Nunavut, however, is significant for reasons other than size. Its creation is a bold experiment in returning both a measure of autonomy and of dignity to an aboriginal race that for generations has seen little of either. Four out of five of its residents are Inuit, formerly known as Eskimos. While still inside the Canadian federal system, the territory, from today, will have a parliament and its own government. Hence its name. In the Inuit language, Inuktitut, Nunavut means "Our Land".

It is change, moreover, that is kindling excitement in the hearts of aboriginal peoples around the world, from the Maori of New Zealand to the Mohawk of New York. All will be watching closely to see how the Inuit manage their new freedoms in circumstances that will be far from forgiving. Nunavut is not just cold, its Inuit population struggles with some of the harshest socio-economic problems in Canada.

Already, it is a transition that arouses admiring astonishment. The creation of Nunavut comes after 15 years of talks and not one act of violence. Quebec's struggles with Anglophone Canada have lasted longer, yielding little fruit and much aggravation.

The last time Canada saw such a redrawing of its boundaries was on this day 50 years ago, when Newfoundland elected to become the 10th Canadian province.

Carved out from the eastern half of the already-existing Northwest Territories, Nunavut is essentially a gesture of compensation to the Inuit for the years of interference from the white man. For centuries, the Inuit, who migrated east from Alaska about 1,000 years ago, were able to continue their completely nomadic life, hunting and living in tents and igloos. From the Fifties, however, the Canadian government forced the Inuit into permanent settlements and obliged their children to attend Christian schools. Many were taken away from their families.

What is left is a race brought low by social problems handed across from the invaders. Alcohol and drug abuse are rampant, the suicide rate is six times Canada's national average and unemployment is about 30 per cent. Moreover, scope for economic improvement is narrow. Options include eco-tourism and possible deals for seal-fur export.

The principal concern of the Inuit in demanding their own territory was the restoration of their culture before it was obliterated entirely.

Inuktitut, for example, will again be taught to children in the territory's school. The only challenge will be finding enough people to teach it.

Celebrations were expected to last all day in Iqaluit, with traditional throat singing and Caribou roasts.
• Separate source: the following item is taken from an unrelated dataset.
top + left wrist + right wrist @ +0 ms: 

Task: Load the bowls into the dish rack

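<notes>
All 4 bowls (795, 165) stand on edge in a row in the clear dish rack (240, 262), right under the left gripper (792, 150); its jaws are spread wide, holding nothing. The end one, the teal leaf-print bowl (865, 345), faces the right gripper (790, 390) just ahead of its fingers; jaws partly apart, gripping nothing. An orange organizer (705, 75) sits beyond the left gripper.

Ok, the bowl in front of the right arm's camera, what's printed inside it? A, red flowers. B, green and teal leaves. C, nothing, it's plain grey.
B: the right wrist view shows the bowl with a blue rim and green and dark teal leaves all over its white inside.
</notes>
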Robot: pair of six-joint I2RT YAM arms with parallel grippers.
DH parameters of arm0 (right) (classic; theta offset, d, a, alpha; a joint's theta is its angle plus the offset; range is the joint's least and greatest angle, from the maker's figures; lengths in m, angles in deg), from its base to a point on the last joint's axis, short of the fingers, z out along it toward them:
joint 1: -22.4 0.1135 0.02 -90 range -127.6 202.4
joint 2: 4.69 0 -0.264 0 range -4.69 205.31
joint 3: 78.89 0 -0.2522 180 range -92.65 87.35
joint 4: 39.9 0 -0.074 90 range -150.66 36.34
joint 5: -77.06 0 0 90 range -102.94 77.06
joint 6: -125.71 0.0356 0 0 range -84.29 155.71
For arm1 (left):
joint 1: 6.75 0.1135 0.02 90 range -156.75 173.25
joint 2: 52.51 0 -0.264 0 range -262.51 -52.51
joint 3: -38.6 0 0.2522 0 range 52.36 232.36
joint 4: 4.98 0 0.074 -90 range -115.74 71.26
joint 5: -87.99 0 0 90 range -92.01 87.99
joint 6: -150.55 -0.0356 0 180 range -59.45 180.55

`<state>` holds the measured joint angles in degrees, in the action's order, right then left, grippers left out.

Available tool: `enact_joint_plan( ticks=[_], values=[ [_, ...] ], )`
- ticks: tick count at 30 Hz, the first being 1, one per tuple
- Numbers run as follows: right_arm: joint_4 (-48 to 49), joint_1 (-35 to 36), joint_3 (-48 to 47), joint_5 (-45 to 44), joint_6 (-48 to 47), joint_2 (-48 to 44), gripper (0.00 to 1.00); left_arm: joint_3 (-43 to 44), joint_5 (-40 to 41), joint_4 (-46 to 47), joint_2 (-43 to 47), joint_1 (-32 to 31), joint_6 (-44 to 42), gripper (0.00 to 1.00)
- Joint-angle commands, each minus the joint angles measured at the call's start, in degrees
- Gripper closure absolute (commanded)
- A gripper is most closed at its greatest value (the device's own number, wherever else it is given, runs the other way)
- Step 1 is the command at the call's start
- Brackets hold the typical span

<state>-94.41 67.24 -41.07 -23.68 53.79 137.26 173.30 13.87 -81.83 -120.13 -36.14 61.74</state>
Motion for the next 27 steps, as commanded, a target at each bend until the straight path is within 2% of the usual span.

The city, where few roads have names and recent warm weather has turned pavements to mud, has for the past few days been coping with an invasion of media from around the world. The town has no traffic lights, but boasts two tanning salons, a sports club and a weekly newspaper.

Inuit leaders, however, are wary of raising expectations too high. "You're trying to catch a bear for the first time and you wonder, `How am I going to do this?'" said Peter Ernerk, who will be a deputy minister in the new government.

Mr Ernerk worries that the Inuit are going through changes at a pace that is hard to handle. "We've come from the igloo to the high-rise in a very short time."